Tak jarang mereka melibatkan perguruan tinggi sebagai penengah. Hartono mengingatkan, saat ini ada target bersama yang perlu direalisasikan. “Target bersama itu adalah penurunan emisi,” ujar dia.
Seperti diketahui, gambut dinilai sebagai habitat lahan basah yang mampu menyerap dan menyimpan karbon dalam jumlah besar sehingga dapat mencegah larinya gas rumah kaca ke atmosfer yang dapat menyebabkan perubahan iklim.

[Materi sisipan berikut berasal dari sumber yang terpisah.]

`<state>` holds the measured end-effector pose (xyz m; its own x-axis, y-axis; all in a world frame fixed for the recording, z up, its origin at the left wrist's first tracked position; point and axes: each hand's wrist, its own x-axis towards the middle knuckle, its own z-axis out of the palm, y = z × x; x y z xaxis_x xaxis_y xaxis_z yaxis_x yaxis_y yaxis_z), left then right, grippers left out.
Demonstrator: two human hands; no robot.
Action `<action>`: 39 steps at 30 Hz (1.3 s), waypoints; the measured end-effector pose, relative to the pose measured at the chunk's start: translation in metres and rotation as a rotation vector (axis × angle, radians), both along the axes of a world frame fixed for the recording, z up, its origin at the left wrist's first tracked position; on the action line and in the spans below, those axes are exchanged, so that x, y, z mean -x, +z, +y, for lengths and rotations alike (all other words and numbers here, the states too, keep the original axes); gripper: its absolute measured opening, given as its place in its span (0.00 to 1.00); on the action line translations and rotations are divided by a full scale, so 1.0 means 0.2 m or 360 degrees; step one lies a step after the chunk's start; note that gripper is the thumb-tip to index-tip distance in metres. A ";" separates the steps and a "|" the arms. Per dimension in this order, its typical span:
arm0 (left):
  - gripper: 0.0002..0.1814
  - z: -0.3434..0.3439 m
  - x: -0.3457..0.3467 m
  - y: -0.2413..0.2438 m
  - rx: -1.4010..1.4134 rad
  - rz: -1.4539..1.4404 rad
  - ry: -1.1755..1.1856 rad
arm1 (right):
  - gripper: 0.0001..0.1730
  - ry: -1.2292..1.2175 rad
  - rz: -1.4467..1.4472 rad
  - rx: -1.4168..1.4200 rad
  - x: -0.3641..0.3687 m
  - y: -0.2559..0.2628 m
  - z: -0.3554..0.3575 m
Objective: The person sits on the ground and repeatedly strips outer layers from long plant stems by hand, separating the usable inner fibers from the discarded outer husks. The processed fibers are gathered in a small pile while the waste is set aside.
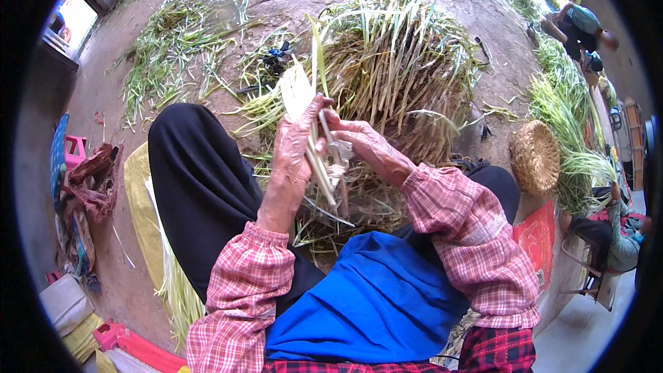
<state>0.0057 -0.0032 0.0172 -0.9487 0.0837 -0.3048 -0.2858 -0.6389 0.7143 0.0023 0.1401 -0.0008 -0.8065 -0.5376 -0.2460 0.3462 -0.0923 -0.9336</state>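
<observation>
My left hand [298, 158] grips a small bundle of pale plant stalks [296, 94], whose leafy tops point up and whose cut ends show below the palm. At the right side of this bundle is my right hand [365, 144], its thumb and fingers pinched on a stalk with peeling, papery outer layers [339, 155]. Both hands are close together above my lap. Behind them lies a large heap of long-stemmed plants [399, 67], brown at the stems and green at the tips. Loose trimmings [331, 223] lie beneath the hands.
A woven straw seat [536, 156] stands at the right near my knee. Green leaf scraps [166, 52] litter the floor at the upper left. Pale stalks [178, 290] lie on yellow sheeting [140, 207] at my left. Other people sit along the right beside more green plants [564, 114].
</observation>
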 end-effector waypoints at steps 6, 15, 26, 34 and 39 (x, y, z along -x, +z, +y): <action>0.12 -0.17 0.07 -0.02 0.0045 0.0187 0.0057 | 0.16 0.0305 0.0095 -0.0245 0.00 0.01 0.09; 0.15 -0.36 0.06 0.12 0.0291 0.0209 0.0605 | 0.15 0.0532 0.0757 -0.0797 -0.02 -0.22 0.21; 0.14 -0.41 0.06 0.25 0.0102 0.0201 0.0765 | 0.13 0.0781 0.1161 -0.1987 -0.08 -0.30 0.42; 0.13 -0.22 0.04 0.13 0.0075 0.0426 0.0709 | 0.20 0.0293 0.0247 -0.0384 -0.02 0.18 0.01; 0.12 -0.11 0.03 0.00 0.0067 0.0138 0.0512 | 0.19 0.0267 0.0291 -0.0306 -0.02 0.17 0.00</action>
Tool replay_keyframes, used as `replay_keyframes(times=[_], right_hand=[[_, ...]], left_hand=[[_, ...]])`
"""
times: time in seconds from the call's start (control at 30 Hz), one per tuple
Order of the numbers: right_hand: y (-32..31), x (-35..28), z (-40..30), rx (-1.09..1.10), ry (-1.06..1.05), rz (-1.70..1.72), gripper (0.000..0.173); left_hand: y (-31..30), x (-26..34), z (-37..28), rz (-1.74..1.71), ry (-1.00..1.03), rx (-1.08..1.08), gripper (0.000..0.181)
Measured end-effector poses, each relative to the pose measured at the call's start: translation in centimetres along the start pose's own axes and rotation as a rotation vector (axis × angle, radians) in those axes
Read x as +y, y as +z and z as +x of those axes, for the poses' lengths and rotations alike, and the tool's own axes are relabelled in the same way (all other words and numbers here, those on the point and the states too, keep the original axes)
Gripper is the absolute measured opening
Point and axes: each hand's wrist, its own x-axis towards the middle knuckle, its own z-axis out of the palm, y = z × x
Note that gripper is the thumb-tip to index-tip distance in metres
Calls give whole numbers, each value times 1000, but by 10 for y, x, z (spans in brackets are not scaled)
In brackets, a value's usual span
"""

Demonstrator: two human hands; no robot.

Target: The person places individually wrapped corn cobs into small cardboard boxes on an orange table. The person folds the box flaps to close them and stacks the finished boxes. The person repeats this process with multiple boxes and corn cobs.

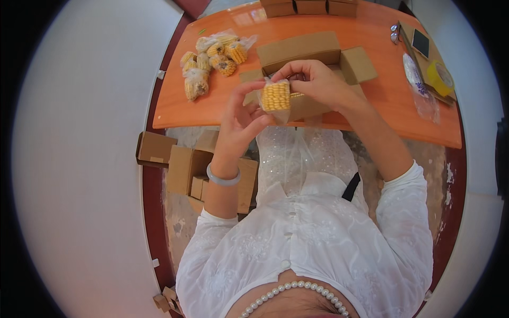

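Both hands are raised over the near edge of the orange table [214,109], with a piece of corn on the cob in a clear plastic bag [276,96] between them. My left hand [242,119] holds the bagged corn from its left side and below, fingers curled around it. My right hand [312,81] pinches the bag at its top right. Just behind and below the hands stands an open cardboard box [304,45] with its flaps spread; its inside is mostly hidden by my right hand, though a little corn shows. More bagged corn pieces [203,63] lie in a heap at the table's left.
On the right are eyeglasses [394,35], a phone [420,43] on flat cardboard, a roll of yellow tape [440,78] and plastic bags [421,89]. Cardboard boxes [310,7] line the far edge. An open carton [181,169] and a closed box [156,148] are below, left of the table.
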Motion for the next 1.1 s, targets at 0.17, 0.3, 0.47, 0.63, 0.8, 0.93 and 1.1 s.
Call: replay_keyframes(times=[0.17,0.3,0.47,0.63,0.8,0.93,1.1], right_hand=[[1,-13,-11,49,-262,-276,42],[5,-47,-31,91,-336,-705,48],[-18,-27,-22,338,-450,-984,49],[-99,-22,-30,210,-24,-912,45],[-97,-26,-35,87,157,-1291,46],[-92,-8,-32,28,122,-1547,39],[-80,-9,-21,-145,338,-1493,19]], left_hand=[[11,4,8,131,-29,100,55],[23,3,26,155,57,135,59],[37,-2,58,165,127,123,53],[34,-38,55,675,276,14,36],[38,-51,46,980,336,-200,31],[41,-54,42,1003,263,-235,36],[35,-57,41,991,254,-245,39]])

Namun, masalah pembukaan lahan gambut, drainase yang berlebihan, dan kebakaran yang sering terjadi menjadi faktor utama penyumbang emisi gas rumah kaca seperti metana (CH4), C02, dan nitrogen Oksida (N20).
Sementara mangrove diketahui merupakan tanaman yang dapat menyimpan karbon dengan baik. Bahkan, saat ini hutan mangrove dapat dijadikan investasi yang bisa dihitung karbonnya untuk bisa dikompensasikan ke pemilik industri yang mengeluarkan emisi.